Most of it borders on slander. It’s not the county emergency manager’s job to fight fires, it’s his job to set up contingency plans (read: tons of paperwork to satisfy federal requirements), and then use those plans to provide resources to the people who do respond to the various emergencies. Not to mention he can’t just arbitrarily impose burn restrictions: it’s the sheriff’s job to recommend to the Board of County Commissioners to pass an emergency ordinance. But even if he did do that, it doesn’t apply in federal wilderness lands!
And why not aircraft laying down that orange fire retardant? Because you don’t want that in your water! This one is called the “Owl Creek Fire” because that’s one of many creeks in the area, which flow into the river, which become municipal water supplies. Not to mention that it takes time to get big assets like that ordered up to rural areas.
But can’t they just fly right in? Sure: but then you need people to load up the tanks, and the stuff to put in the tanks, and a place to land the plane so those people can do that job. You can’t do that “immediately,” or even “today” in most cases. In this morning’s briefing, the Incident Commander noted that a “Kmax” helicopter, capable of carrying 2,500 gallons of water, is arriving soon.

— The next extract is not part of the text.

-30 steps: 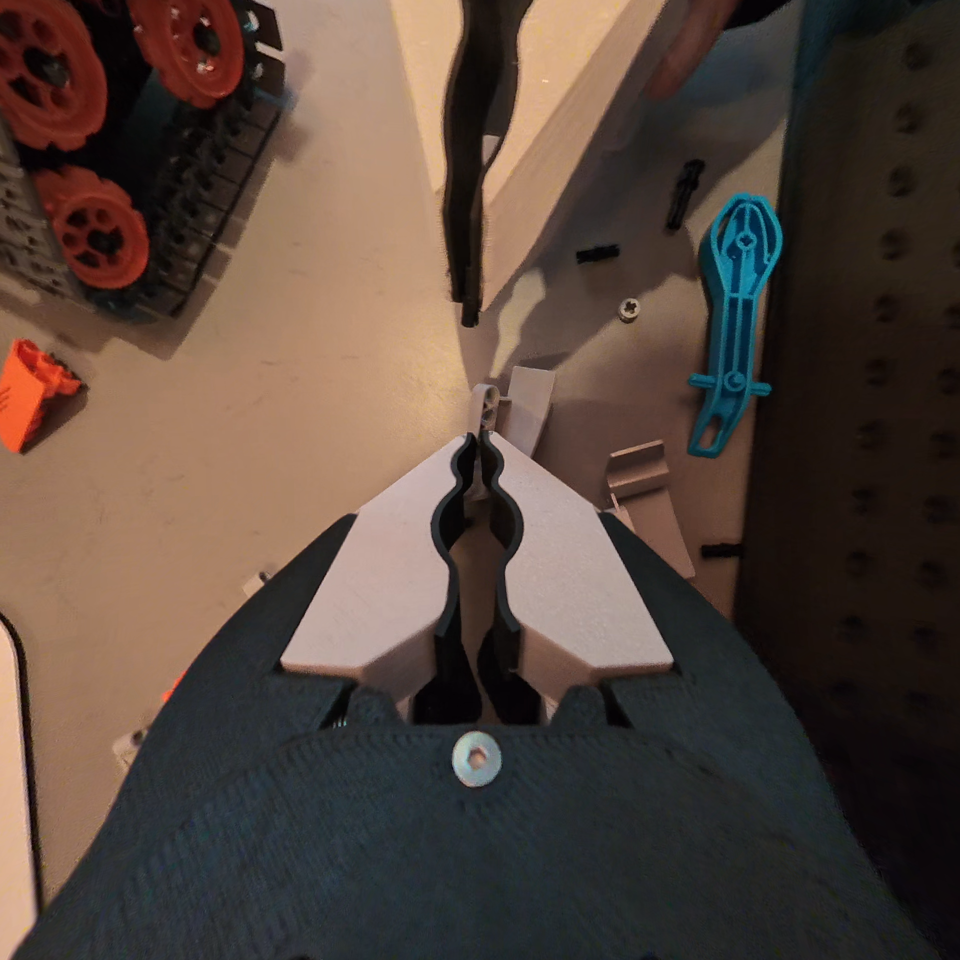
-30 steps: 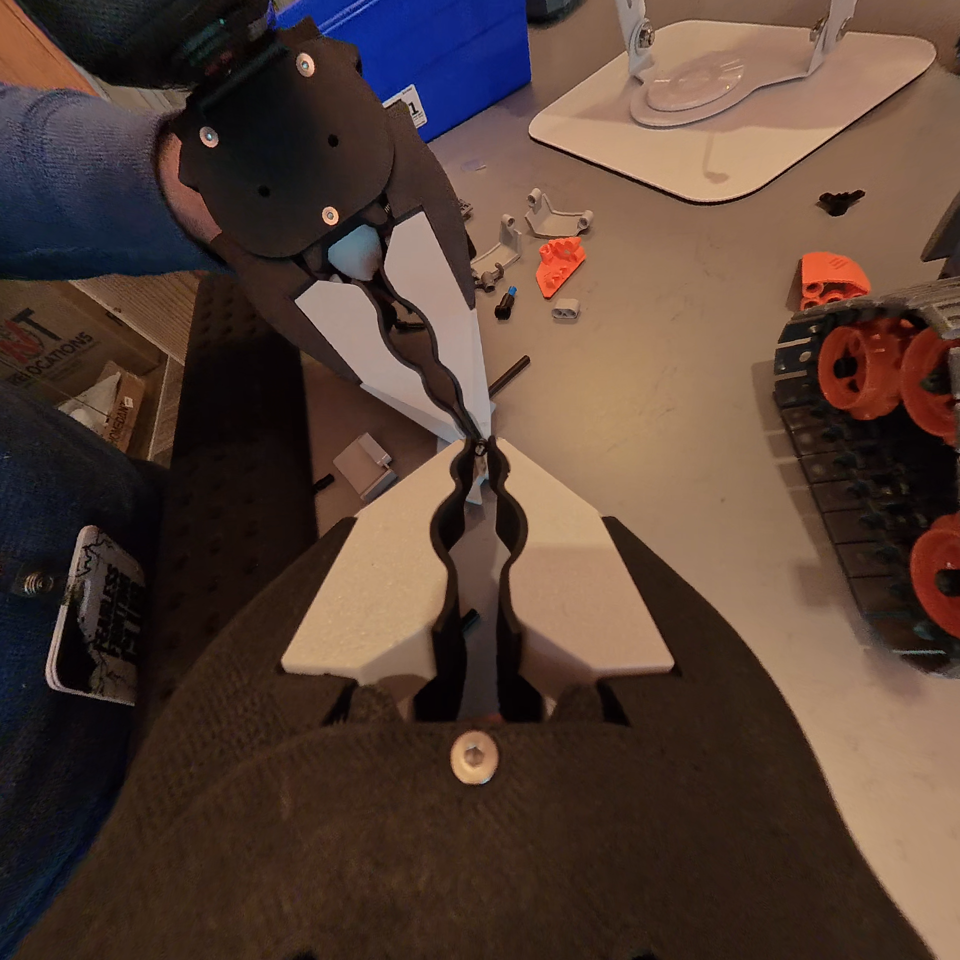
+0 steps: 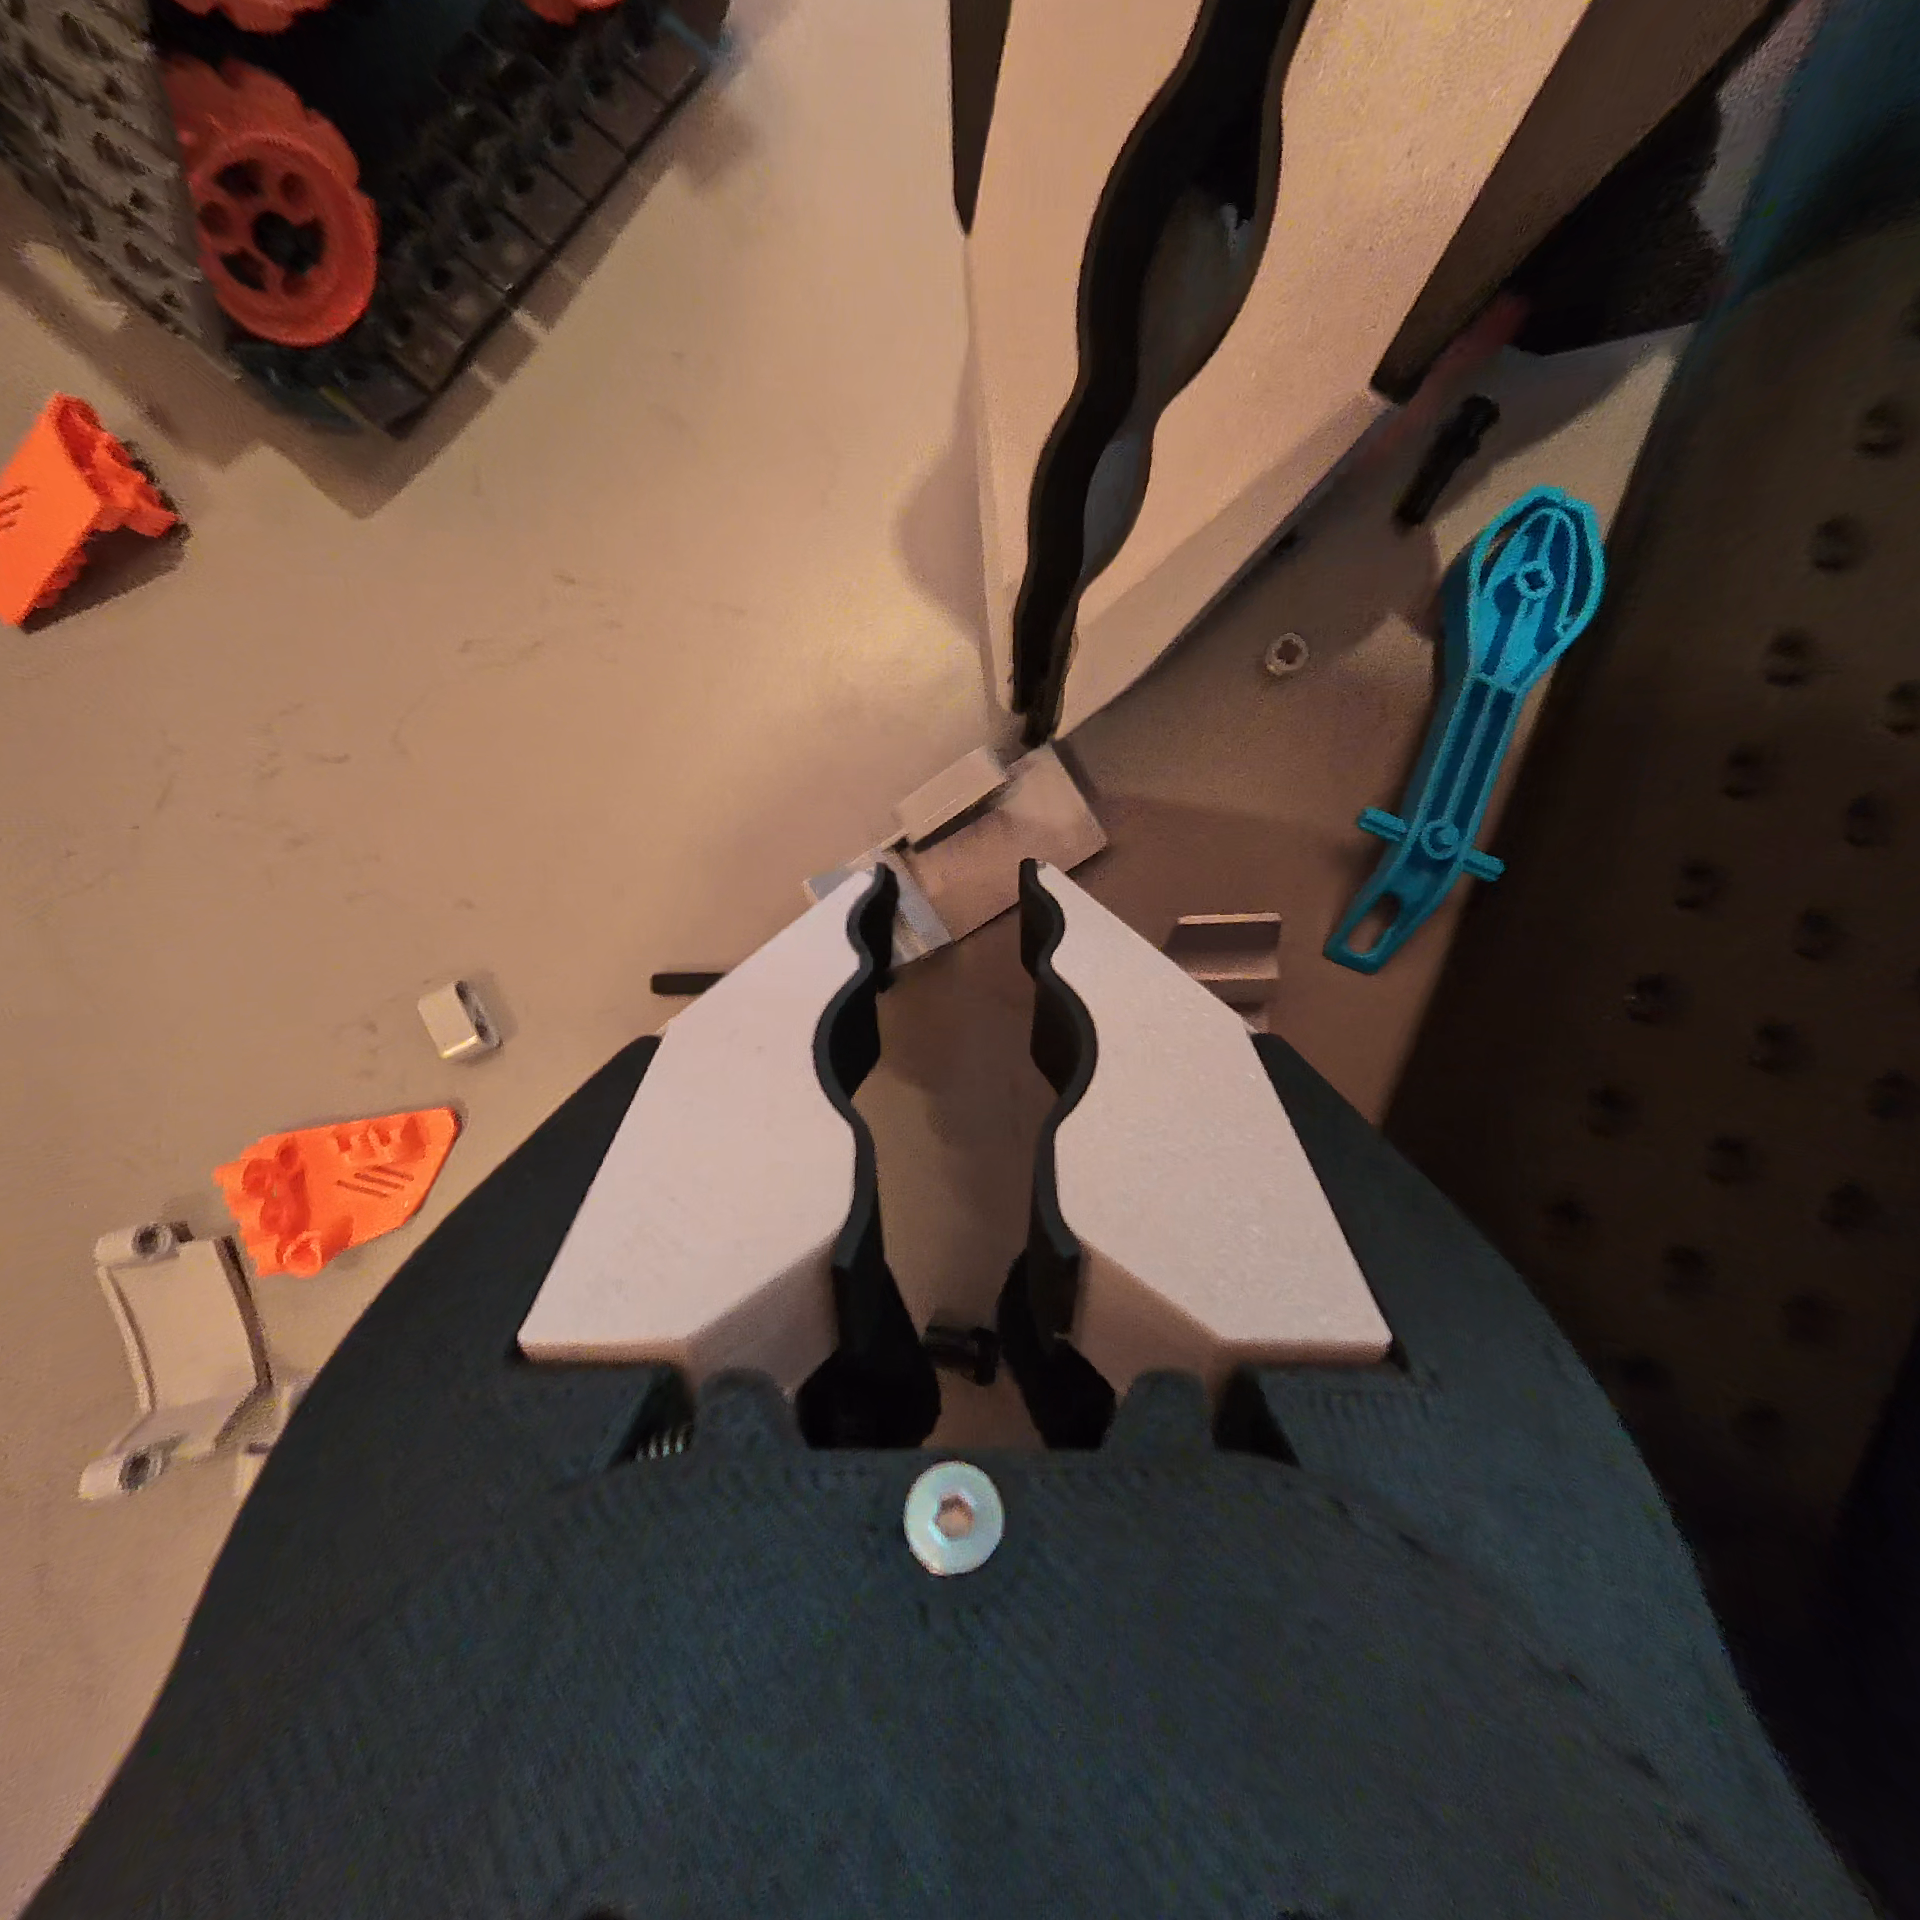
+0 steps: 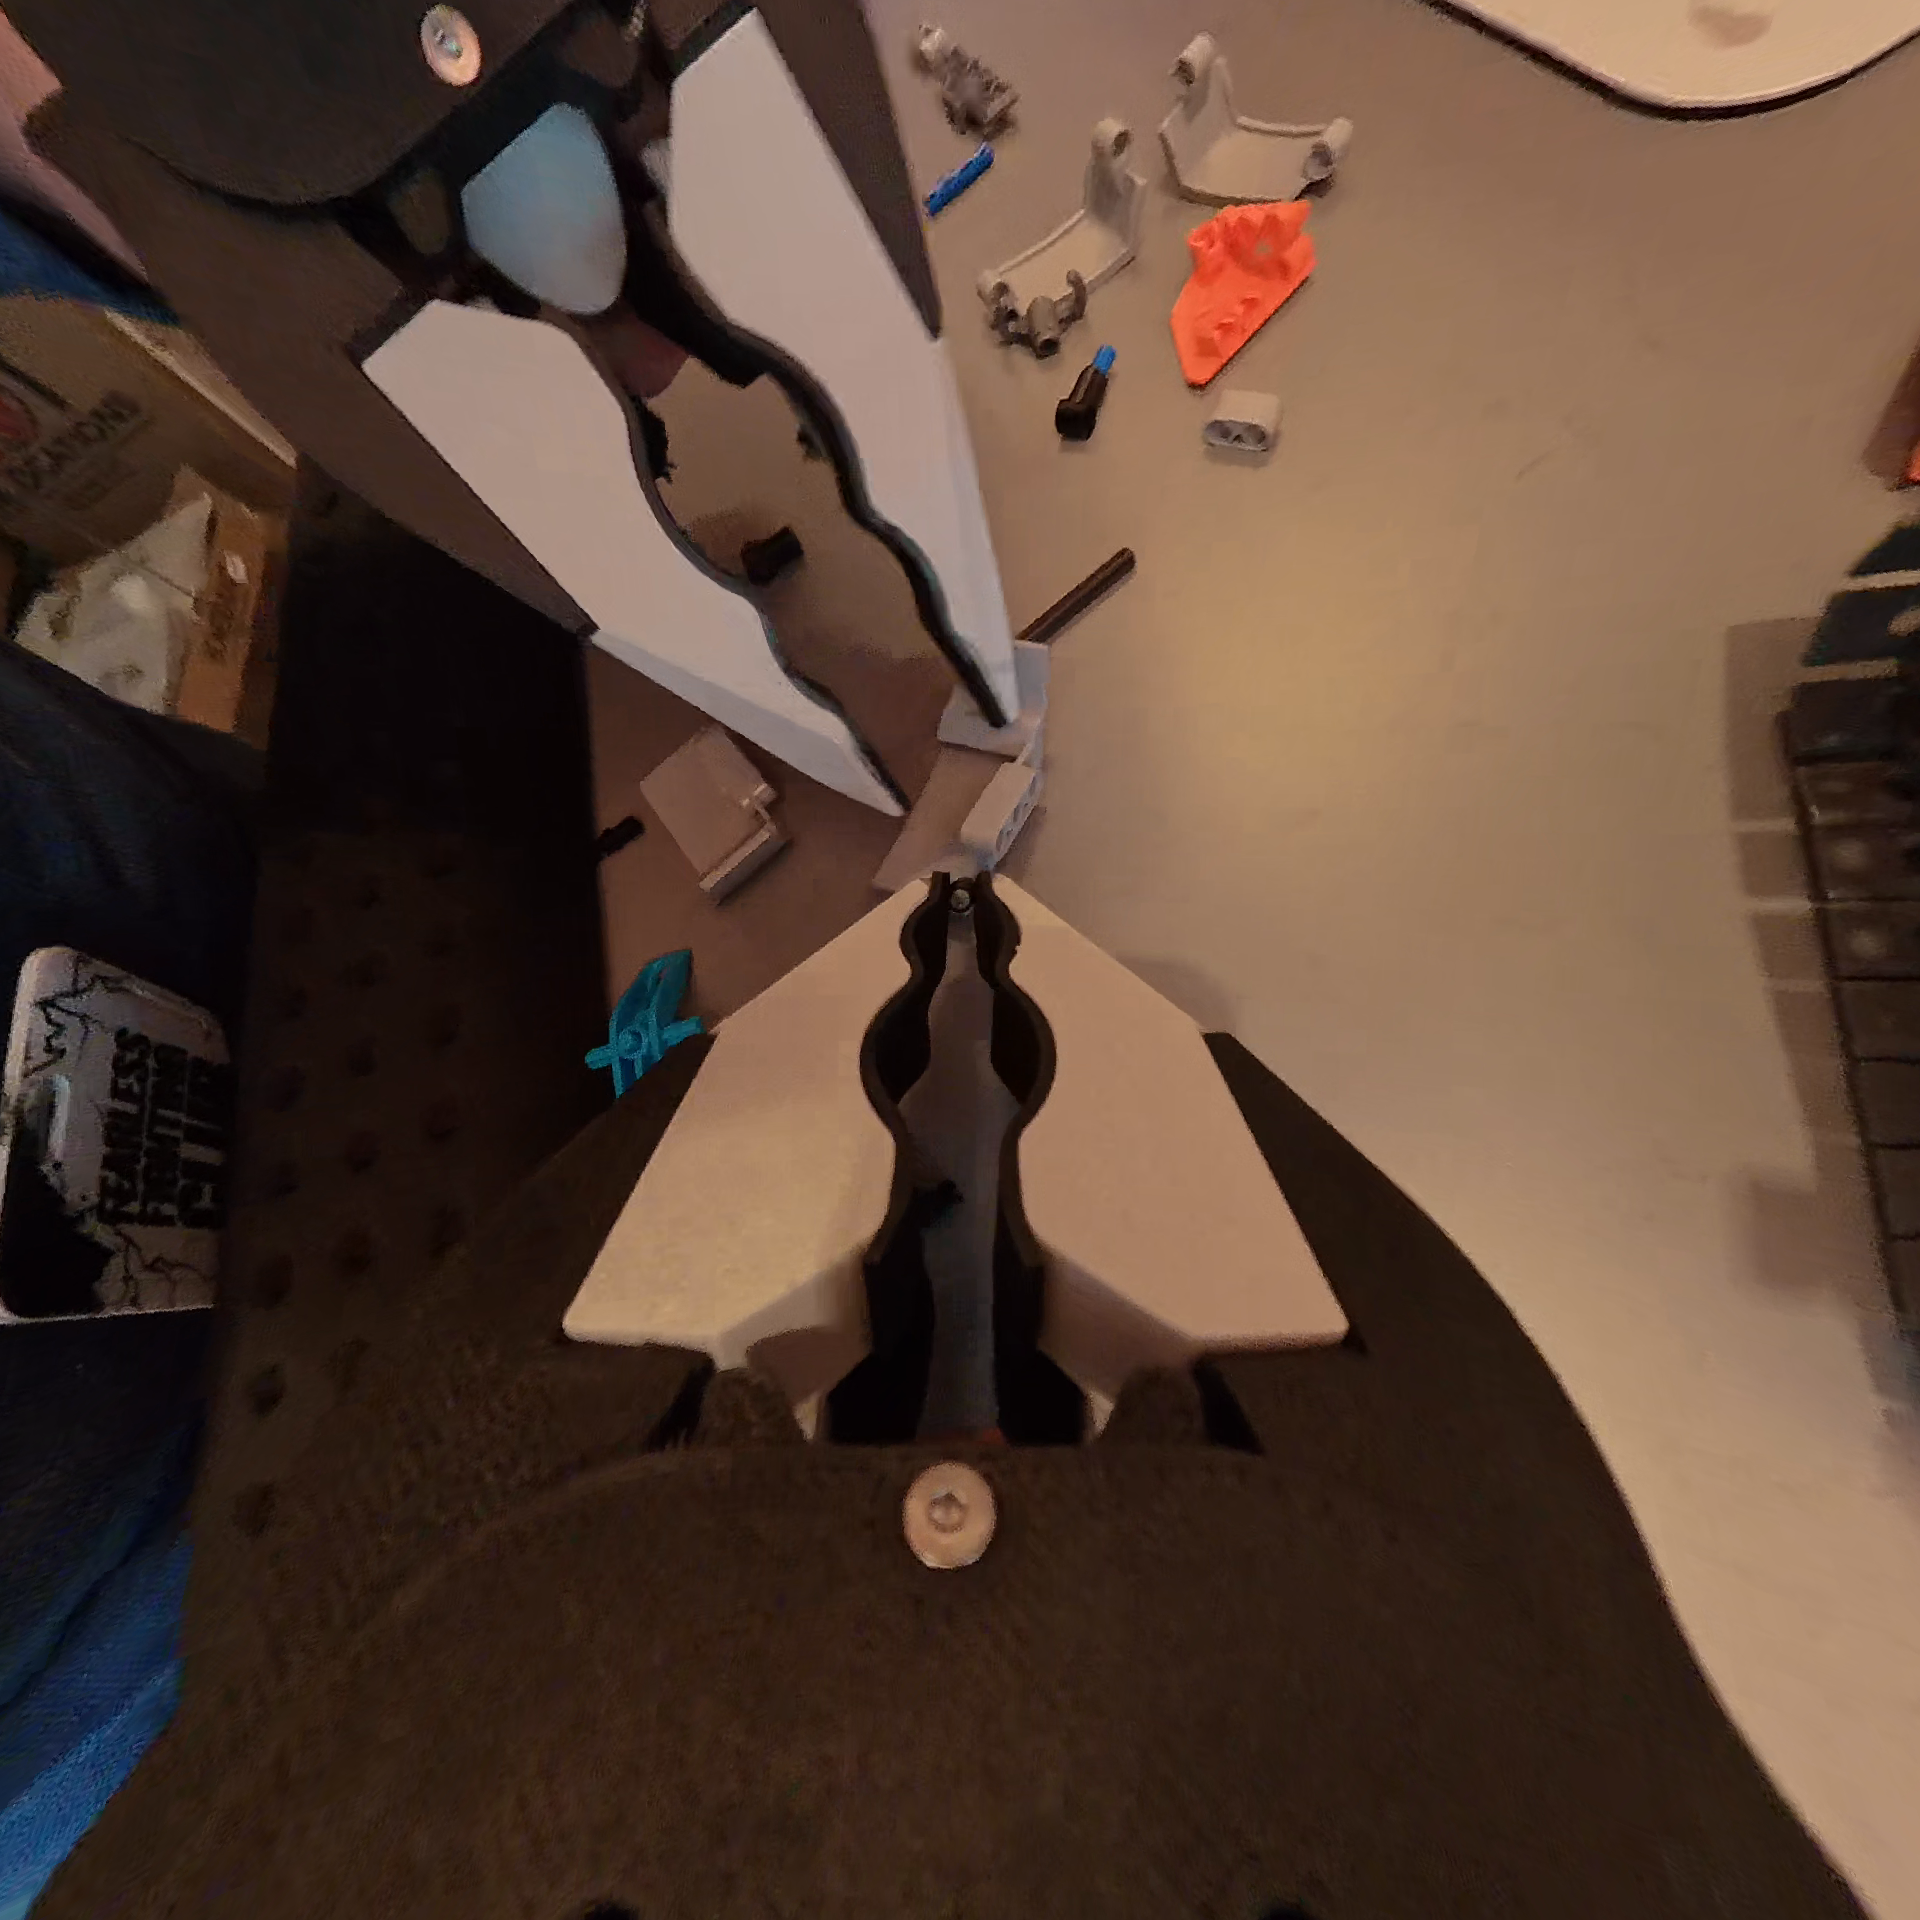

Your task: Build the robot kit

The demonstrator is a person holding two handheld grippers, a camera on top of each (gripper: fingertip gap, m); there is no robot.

No retardant doesn’t mean no water!
And while it is in fact good for the forest in the long run to burn out the undergrowth, to say the firefighters “don’t care” whether it burns or not is pretty illogical: why would they be here if not to fight fire? If they were going to let it burn, why pay to bring them all in?
What they are doing is difficult to see from miles away: they’re getting well ahead of the fire and setting up fire breaks, using natural terrain features and roads to help set them up quicker.
The Usual Culprit
What’s the culprit in all of this? The usual! Thinking — or the lack thereof. If people did that, they’d realize that there’s not some “vast [you choose: left- or right-] wing conspiracy” to make the fire worse. Rushing people in there means you greatly increase the risk to their safety, so why not do something effective that doesn’t put them in danger? Duh?
I get it: fires are scary. But thankfully it is in a wilderness area, which means there aren’t houses and businesses burning down.
We’re not suffering like the people of Paradise, Calif., where (allegedly) poorly maintained power lines sparked a fire that burned 153,336 acres (240 square miles, or 62,053 ha), killing 85 people and burning down nearly 19,000 structures.
Really, most people around here are pretty relaxed, though a lot of us were watching like hawks and saw a new “spot fire” start yesterday evening, nearly a mile downwind of the main fire. Yet the firefighters knew it too: a spotter plane patrolling the fire called it in almost immediately. And all was OK: even that was within the boundary where the firefighters are cutting lines, hoping to stop the fire if rain and snow doesn’t do it before it gets to their fire breaks.
The “favorite” thing I hear about the situation is, “This forest is just as mismanaged as California’s, and we’ve seen the disaster there!” That comes down to thinking too: excluding the territories, there’s about 820 million acres of forest in the U.S. — well over one third of all the land. The same people who point fingers and scream “mismanagement” tend to be the same people who say “we pay too much in taxes!” Yep, “management” takes money, and plenty of it. And when you hold it back, undergrowth happens.
So as usual it comes down to: put up (the money to do the work), or shut up.
Not to mention it’s a lot cheaper: the economic cost of the Paradise fire alone exceeded $16.5 billion. It would have cost less to prevent the fire.